Prosody application note: isolated word recognition

Human Factors

Many factors can affect acceptability, recognition accuracy, and the users' perceptions of how useful an ASR system is to them. The design of the prompts given to each caller is critical in respect to all of these. They must:

  1. Inform the caller that they are talking to a speech recogniser
  2. State unambiguously and clearly what information is required of them and how it should be presented to the system
  3. Encourage them to speak in a clear and definite fashion
  4. Not confuse them with too many options
  5. Be clear and concise, but not so concise that a brief distraction causes them to miss important instructions
  6. Describe "error recovery" procedures (e.g. if all else fails, say "help" to request the attention of a human operator)
  7. Ensure that they know that they will benefit from using the system (and that it is worth their while to cooperate with it)

It is also important to make sure that each caller can get to the information they need quickly and without too much prompting, and that they are passed to a human operator quickly if they are having difficulty. Such difficulties can be detected by the proportion of recognition results which are being rejected or are deemed uncertain by the ASR algorithm. Problems can also be detected by the duration of the intervals between a prompts and the corresponding recognition results: if these are too long, something is probably wrong, and it would be best to transfer the caller to an operator if the problem persists. Such human factors issues can be crucial to acceptance of the system by the general public.
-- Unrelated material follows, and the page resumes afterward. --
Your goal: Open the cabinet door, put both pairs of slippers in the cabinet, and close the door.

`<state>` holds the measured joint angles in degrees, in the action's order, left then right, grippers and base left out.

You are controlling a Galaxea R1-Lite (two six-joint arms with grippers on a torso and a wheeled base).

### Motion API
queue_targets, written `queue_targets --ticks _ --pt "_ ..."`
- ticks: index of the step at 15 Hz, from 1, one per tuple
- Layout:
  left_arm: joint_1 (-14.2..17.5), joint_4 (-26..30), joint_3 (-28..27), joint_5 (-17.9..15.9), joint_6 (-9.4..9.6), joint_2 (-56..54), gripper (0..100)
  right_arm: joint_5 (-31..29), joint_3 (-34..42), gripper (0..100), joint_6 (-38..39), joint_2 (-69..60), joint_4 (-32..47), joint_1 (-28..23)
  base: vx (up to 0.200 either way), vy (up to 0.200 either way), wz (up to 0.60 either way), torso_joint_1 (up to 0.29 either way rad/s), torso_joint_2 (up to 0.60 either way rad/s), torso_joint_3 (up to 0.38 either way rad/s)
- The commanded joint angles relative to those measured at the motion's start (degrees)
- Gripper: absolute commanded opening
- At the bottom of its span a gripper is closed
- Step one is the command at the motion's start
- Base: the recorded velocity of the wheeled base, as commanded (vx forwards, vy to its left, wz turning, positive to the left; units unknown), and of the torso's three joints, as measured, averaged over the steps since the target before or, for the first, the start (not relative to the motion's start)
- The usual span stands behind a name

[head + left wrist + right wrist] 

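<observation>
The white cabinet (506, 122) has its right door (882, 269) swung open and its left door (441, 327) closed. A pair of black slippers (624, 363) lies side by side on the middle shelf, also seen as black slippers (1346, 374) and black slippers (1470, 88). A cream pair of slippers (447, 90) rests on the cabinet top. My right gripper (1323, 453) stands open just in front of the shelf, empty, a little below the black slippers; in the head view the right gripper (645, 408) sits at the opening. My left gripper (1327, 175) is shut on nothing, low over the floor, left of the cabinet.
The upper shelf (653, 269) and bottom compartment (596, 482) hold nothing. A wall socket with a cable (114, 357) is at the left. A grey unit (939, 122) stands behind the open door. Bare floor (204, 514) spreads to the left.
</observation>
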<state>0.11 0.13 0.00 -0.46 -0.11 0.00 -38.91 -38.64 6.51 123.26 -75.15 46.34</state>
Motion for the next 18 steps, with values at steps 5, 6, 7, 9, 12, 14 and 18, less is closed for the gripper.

Note also, that well-designed prompts can play an important role in synchronising the speaker and the recogniser: if sm_asr_listen_for() is invoked while a caller is in the process of speaking, the first part of their utterance will be lost. If the asr_mode is anything other than kSMASRModeDisabled, the remainder of the utterance will then be treated as part of the following speech. This may lead to an error in the immediately following ASR result. Playing the caller a voice prompt immediately prior to activating ASR on a channel is a good method to synchronise the caller’s speech with the ASR system (it encourages them to stop talking and start again).
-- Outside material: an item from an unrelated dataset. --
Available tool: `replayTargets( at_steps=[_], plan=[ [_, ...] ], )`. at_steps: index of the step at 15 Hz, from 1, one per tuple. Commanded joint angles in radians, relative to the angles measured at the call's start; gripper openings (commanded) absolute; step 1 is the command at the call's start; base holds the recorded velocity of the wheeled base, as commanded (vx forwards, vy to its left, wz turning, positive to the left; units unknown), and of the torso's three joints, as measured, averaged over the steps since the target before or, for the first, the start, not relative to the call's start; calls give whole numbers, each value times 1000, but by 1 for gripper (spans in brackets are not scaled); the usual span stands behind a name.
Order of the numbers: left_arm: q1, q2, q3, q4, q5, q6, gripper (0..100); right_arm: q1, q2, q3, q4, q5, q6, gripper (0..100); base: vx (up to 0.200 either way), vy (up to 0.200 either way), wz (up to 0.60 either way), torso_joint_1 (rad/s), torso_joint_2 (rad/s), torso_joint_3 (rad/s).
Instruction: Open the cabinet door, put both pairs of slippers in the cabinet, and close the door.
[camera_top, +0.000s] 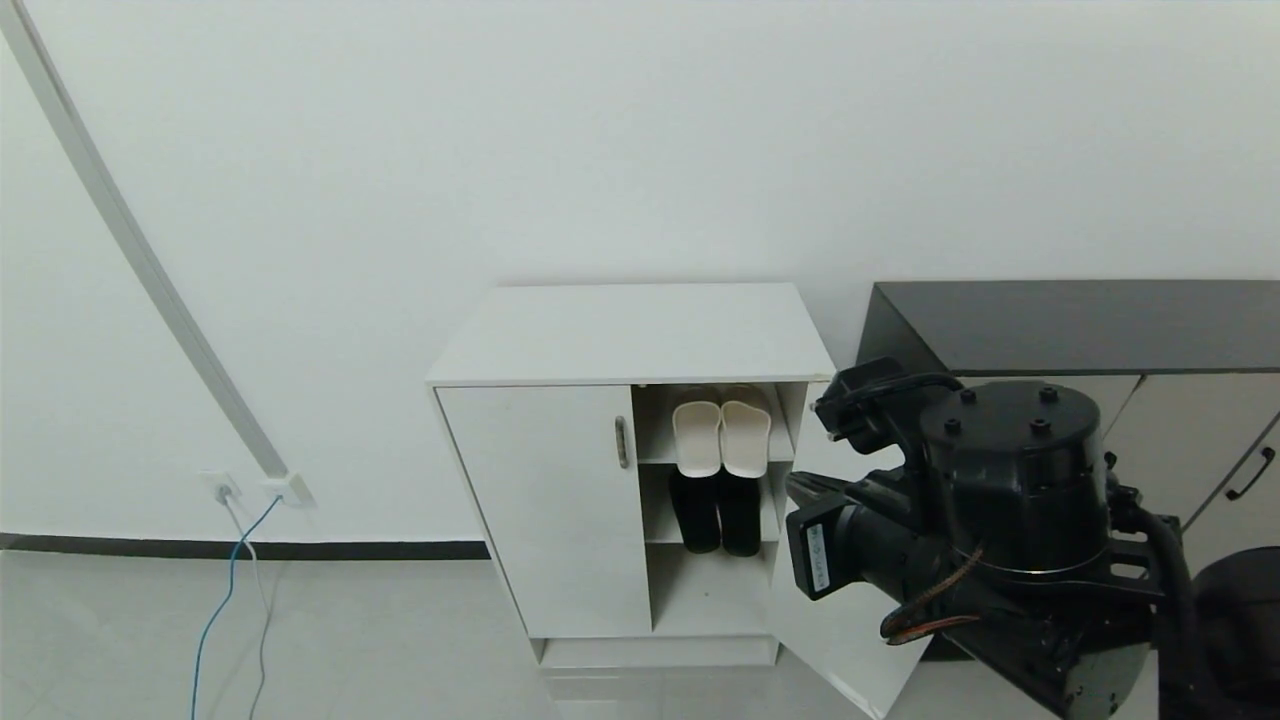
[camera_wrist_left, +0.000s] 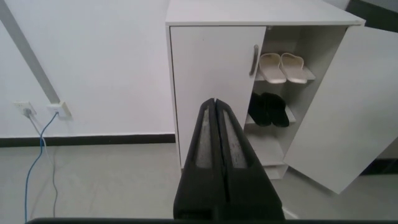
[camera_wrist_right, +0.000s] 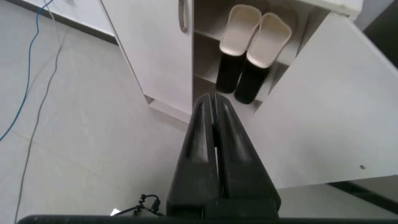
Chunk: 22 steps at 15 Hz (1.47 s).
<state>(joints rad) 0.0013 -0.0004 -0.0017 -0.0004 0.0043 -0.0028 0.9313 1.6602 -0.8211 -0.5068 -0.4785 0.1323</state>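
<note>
Nearest to me, the right gripper (camera_wrist_right: 213, 98) is hanging with its two fingers pressed together and holding nothing, just in front of the open white cabinet door (camera_wrist_right: 336, 112). The left gripper (camera_wrist_left: 214, 102) is sitting farther back, also pinched flat and empty, and is pointing at the cabinet front.

The open door is swinging out on the cabinet's right side, and its inner face is showing. I'd judge it a light, stiff laminated panel that is turning freely on its hinges. A push on that flat face near the free edge, away from the hinges, should swing it closed. The surface is looking smooth, so the fingers may slide.

Behind it, the low white three-shelf cabinet (camera_top: 625, 330) is standing against the wall. Its left door (camera_top: 545, 500) is lying closed, with a slim metal handle (camera_top: 621, 442) at its inner edge. The cream foam slippers (camera_top: 720, 435) are resting on the top shelf, toes poking out. The black slippers (camera_top: 717, 512) are resting on the shelf below. Both pairs are looking soft and light.

No writing is showing on the cabinet or the slippers. A small white sticker (camera_top: 818, 555) on the right arm is carrying print too small to read.
</note>
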Motion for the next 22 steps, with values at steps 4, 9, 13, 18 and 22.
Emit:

Factors Affecting Recognition

The biggest single factor affecting recognition performance in real applications (both in terms of accuracy and latency) is the choice of vocabulary. In particular, the pronunciation of short and potentially emotive words such as "no" is highly variable. By comparison, digits are rarely used to convey emotion, and are spoken much more consistently. It is therefore wise to minimise the number of active vocabulary words and their confusability. For example, the word "no" can easily be confused with "oh" or even "nine" (especially if "no" is actually pronounced "nah" in vernacular speech). Recognition performance will therefore improve dramatically if a digit vocabulary (zero/nought/oh/one/two/.../nine) is kept separate from a confirmation (yes/no) vocabulary.

Barge-In

When speech recognition is active on a channel, any incoming signal may give rise to a recognition result. The more speech-like is the signal, the bigger is the chance of it producing a result. The more clearly it is spoken, the bigger is the chance of that result being correct.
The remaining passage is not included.